# Sheep, heat and drinking water temperature



## Stephine (Jun 10, 2022)

It’s our first hot day this summer and I am wondering about the temperature of the sheep’s drinking water. Should it be cool or is warmish ok? I googled and it’s mostly about warming water in the winter, except one study that found that in the heat, sheep prefer drinking warm or even hot water. 
What do you do? 
I have a short, white, drinking water hose that’s mostly in the shade except for the first few feet from the faucet, connected to a smallish, self filling waterer. I went out and checked their water a little while ago and it was lukewarm. Dumped out the bowl and it refilled with cool water, so the hose must be staying reasonably coolish; the water in the drinker warms up though (it’s in the shade), since it only refills a bit at a time after each sip they take.
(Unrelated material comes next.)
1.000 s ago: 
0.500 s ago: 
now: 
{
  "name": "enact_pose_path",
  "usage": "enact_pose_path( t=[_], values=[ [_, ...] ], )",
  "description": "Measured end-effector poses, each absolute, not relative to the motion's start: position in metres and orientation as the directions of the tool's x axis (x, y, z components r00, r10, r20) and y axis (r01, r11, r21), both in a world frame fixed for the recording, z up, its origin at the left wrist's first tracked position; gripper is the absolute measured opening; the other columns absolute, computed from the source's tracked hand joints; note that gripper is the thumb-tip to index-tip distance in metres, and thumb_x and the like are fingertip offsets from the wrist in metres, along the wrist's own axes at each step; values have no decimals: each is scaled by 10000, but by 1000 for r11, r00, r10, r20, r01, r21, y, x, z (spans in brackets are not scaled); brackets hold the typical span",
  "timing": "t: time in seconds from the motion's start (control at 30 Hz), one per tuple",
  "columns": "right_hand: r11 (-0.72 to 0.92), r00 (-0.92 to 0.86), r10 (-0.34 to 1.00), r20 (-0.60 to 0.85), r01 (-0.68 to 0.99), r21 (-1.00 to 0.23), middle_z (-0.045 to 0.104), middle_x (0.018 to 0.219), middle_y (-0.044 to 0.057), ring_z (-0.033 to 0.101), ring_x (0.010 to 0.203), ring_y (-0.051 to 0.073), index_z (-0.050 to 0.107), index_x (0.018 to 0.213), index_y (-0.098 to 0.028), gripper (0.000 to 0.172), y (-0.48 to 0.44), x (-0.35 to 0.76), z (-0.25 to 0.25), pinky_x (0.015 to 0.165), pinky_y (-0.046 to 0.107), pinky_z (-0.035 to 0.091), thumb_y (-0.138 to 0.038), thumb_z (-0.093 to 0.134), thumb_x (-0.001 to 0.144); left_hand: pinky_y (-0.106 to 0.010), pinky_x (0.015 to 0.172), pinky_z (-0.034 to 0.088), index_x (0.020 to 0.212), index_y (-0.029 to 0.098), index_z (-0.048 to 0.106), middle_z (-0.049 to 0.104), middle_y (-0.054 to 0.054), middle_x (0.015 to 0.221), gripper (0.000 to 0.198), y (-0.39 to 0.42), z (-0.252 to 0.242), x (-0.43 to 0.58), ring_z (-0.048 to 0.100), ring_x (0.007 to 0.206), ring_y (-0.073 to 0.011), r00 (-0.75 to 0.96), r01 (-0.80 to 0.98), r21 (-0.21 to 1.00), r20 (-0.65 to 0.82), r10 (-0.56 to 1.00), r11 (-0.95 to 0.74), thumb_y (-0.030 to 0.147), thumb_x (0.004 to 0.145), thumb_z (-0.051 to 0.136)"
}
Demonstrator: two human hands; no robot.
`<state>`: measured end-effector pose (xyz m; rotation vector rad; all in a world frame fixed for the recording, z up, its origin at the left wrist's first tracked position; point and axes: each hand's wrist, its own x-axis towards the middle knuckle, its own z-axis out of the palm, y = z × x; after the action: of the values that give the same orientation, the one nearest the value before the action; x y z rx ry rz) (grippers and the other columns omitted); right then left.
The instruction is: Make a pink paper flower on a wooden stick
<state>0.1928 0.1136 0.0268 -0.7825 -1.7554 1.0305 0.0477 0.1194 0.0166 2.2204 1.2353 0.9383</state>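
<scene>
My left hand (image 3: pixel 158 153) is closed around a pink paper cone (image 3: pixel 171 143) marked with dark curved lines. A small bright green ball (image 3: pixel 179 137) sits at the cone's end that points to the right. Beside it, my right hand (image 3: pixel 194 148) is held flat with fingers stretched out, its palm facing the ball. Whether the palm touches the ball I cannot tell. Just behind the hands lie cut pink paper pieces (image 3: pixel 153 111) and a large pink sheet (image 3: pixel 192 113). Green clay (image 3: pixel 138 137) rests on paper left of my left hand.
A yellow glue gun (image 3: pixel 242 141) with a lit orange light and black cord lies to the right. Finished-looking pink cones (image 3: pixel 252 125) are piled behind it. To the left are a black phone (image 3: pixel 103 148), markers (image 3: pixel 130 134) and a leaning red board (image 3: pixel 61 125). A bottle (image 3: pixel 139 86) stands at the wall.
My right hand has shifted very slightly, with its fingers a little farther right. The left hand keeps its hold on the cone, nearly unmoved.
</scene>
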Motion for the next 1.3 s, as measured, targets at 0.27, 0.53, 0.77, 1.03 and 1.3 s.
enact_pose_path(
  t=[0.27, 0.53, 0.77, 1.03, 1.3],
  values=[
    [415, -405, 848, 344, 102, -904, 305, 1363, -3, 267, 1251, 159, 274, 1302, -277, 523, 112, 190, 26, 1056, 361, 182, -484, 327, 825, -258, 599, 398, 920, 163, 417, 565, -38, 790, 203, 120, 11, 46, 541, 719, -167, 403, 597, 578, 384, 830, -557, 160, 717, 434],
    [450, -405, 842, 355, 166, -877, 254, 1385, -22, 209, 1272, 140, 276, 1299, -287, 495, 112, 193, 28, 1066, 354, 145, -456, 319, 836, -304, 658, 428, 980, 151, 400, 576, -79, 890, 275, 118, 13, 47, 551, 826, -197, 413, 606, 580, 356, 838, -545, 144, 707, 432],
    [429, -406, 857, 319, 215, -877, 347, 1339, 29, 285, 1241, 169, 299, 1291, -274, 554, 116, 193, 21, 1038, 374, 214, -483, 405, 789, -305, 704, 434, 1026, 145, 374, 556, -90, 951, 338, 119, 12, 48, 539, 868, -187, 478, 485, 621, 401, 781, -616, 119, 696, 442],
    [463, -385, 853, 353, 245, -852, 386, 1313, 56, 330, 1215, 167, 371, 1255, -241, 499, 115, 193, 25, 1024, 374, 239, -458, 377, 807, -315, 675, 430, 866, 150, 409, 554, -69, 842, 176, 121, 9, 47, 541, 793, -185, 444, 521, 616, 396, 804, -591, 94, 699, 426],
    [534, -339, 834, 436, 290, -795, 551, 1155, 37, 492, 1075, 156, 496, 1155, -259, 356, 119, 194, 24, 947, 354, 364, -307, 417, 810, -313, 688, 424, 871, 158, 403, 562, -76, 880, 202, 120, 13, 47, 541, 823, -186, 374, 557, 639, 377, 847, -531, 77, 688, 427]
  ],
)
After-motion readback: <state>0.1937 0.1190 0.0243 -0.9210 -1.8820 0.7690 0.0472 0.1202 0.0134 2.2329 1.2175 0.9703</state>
I am wondering if I should add a larger trough and handfill that one, since it should stay cool longer. Or are they actually better off with warm water like that study seems to show? 
What do you think? 
(it’s 96F right now, by the way, and should go up to 100F still today. Hottest days here have been 110-116)


----------



## secuono (Jun 10, 2022)

I refill when low/empty. It gets hot during the day, but they hide most of the time. Seem to drink it over night. 🤷🏽‍♀️


----------



## Stephine (Jun 10, 2022)

secuono said:


> I refill when low/empty. It gets hot during the day, but they hide most of the time. Seem to drink it over night. 🤷🏽‍♀️


That sounds easy! And like they don’t mind drinking warmish water, right? How hot does it get where you are?


----------



## Baymule (Jun 10, 2022)

I fill buckets in the morning, they are in the shade. I top them off in the evening. My sheep love cool to cold fresh water. They don't like warm to hot water. They will crowd around while I'm filling the buckets. I always let the hose run if the water is hot.


----------